Begin at the line containing "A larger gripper" in the entries below and end at the line containing "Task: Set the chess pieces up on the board"; transcribe that range exactly and nothing outside it.

-- Records contained in a dataset --
__________

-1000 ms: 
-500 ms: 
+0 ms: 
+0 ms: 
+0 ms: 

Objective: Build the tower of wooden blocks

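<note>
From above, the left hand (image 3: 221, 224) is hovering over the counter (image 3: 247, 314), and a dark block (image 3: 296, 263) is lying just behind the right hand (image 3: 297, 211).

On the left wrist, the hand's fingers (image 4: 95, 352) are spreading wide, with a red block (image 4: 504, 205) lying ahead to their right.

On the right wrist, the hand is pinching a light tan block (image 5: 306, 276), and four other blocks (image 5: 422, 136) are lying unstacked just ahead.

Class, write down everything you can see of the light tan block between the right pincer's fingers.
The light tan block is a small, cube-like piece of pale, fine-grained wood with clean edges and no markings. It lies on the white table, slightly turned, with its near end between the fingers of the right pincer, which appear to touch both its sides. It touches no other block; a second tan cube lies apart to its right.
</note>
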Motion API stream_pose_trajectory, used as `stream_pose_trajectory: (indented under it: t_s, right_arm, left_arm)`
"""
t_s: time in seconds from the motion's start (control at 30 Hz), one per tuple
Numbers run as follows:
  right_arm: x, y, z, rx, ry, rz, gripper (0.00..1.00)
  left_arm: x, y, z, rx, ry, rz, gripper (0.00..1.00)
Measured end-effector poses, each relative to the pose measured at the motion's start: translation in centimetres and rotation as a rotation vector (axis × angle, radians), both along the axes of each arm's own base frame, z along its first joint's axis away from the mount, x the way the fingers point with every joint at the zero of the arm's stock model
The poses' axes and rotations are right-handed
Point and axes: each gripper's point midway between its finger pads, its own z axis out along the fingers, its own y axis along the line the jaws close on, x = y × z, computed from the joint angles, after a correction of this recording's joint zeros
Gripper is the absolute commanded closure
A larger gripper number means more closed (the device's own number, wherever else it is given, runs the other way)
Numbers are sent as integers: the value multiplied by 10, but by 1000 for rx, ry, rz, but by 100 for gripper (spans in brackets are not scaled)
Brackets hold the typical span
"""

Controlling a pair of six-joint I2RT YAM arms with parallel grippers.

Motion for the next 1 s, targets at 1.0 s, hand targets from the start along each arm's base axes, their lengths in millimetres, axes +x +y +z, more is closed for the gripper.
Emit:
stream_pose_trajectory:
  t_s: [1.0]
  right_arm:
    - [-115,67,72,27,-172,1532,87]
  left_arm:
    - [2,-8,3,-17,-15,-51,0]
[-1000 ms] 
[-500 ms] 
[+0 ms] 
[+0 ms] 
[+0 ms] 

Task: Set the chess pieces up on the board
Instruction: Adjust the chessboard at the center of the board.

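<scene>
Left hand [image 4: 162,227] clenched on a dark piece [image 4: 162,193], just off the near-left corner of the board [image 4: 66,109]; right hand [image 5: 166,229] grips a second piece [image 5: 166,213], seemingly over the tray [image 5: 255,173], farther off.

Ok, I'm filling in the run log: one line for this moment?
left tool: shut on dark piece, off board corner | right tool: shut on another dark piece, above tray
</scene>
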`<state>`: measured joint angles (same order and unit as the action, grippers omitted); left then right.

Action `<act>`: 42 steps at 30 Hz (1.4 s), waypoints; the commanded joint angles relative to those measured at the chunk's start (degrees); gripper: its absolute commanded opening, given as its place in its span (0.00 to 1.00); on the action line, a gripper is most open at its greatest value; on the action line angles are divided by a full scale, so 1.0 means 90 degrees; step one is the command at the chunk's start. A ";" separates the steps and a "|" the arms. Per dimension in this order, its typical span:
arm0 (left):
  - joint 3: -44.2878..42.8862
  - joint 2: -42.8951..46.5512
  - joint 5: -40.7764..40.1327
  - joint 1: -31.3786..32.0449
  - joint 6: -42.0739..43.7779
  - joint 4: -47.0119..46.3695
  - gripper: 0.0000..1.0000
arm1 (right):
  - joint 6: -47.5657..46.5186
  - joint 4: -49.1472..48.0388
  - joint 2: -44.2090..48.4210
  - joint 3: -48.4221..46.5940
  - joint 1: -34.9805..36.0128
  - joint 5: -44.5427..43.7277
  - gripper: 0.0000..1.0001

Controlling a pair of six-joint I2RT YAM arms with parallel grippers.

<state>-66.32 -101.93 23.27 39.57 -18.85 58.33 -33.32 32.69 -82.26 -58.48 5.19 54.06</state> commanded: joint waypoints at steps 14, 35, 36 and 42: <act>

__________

-- YOUR SOLUTION --
A larger gripper number means more closed (the device's own number, wherever else it is given, runs the other way)
Numbers are sent as integers: the value multiplied by 10, but by 1000 for rx, ry, rz, but by 100 for gripper (spans in brackets are not scaled)
Brackets hold the typical span
"""

Controlling a pair of six-joint I2RT YAM arms with parallel grippers.

Motion for the next 1 s, targets at 1.0 s, hand targets from the start along each arm's base axes, their lengths in millimetres, axes +x +y +z, more is closed for the gripper.
Emit:
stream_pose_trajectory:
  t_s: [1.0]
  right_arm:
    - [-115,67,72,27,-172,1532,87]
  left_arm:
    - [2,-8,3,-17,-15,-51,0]
[-1000 ms] 
[-500 ms] 
[+0 ms] 
[+0 ms] 
[+0 ms] 

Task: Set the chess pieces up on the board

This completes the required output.